* _What is expected_
In the data below, find the line that contains "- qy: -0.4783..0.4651" and the line that contains "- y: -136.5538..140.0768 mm". Copy both, plus every line between them, exactly.

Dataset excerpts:
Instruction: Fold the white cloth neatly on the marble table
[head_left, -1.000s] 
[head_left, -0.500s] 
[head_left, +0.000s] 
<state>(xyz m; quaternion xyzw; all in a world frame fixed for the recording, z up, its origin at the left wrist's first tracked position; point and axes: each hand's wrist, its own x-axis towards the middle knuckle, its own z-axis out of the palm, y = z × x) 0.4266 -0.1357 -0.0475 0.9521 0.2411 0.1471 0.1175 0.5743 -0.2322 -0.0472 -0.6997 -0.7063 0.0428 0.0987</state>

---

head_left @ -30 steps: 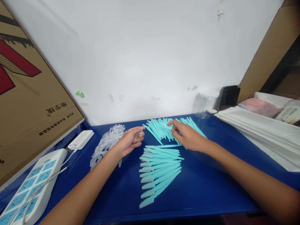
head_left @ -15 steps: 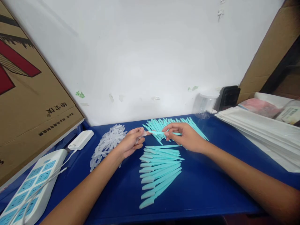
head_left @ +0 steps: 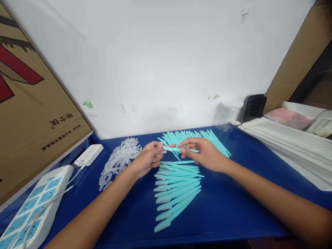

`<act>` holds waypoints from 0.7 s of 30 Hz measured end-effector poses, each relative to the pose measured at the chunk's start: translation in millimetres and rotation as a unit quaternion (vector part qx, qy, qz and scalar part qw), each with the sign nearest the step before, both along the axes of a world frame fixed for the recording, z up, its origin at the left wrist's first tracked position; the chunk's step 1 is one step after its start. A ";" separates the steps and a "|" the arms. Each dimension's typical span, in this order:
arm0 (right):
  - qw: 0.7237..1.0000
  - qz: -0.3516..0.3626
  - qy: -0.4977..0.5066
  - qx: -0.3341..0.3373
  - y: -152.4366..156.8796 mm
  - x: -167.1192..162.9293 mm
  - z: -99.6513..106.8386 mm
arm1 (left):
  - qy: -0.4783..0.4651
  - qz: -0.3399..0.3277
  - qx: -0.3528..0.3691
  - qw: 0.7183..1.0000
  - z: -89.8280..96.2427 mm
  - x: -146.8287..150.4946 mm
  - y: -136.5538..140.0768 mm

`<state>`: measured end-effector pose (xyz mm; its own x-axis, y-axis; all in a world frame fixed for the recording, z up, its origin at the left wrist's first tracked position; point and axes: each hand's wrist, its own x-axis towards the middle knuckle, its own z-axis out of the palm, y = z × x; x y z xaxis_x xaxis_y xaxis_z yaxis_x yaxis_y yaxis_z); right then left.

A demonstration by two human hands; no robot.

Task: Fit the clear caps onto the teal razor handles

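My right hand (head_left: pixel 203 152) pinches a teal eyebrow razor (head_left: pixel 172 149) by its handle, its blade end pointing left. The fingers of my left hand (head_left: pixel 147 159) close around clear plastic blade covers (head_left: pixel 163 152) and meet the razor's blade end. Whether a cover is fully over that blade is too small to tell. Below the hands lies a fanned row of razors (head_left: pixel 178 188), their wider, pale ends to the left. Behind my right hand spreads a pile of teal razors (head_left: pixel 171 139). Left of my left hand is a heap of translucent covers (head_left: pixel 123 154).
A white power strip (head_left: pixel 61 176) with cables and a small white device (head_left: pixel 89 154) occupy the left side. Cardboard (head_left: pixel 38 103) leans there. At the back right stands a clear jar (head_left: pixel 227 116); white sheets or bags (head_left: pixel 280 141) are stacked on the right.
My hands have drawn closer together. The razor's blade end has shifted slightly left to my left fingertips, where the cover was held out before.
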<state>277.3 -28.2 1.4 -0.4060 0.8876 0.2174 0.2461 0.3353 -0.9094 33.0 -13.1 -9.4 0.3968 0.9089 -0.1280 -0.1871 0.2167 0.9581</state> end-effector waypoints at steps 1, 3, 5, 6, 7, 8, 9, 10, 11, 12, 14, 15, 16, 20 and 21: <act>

* _Response to this exercise_
  - qy: -0.4783..0.4651
  - qz: -0.3399..0.3277
  - qx: -0.3528..0.3691
  - qw: 0.7183..1.0000
  - z: -89.8280..96.2427 mm
  - x: -146.8287..150.4946 mm
  - y: -136.5538..140.0768 mm

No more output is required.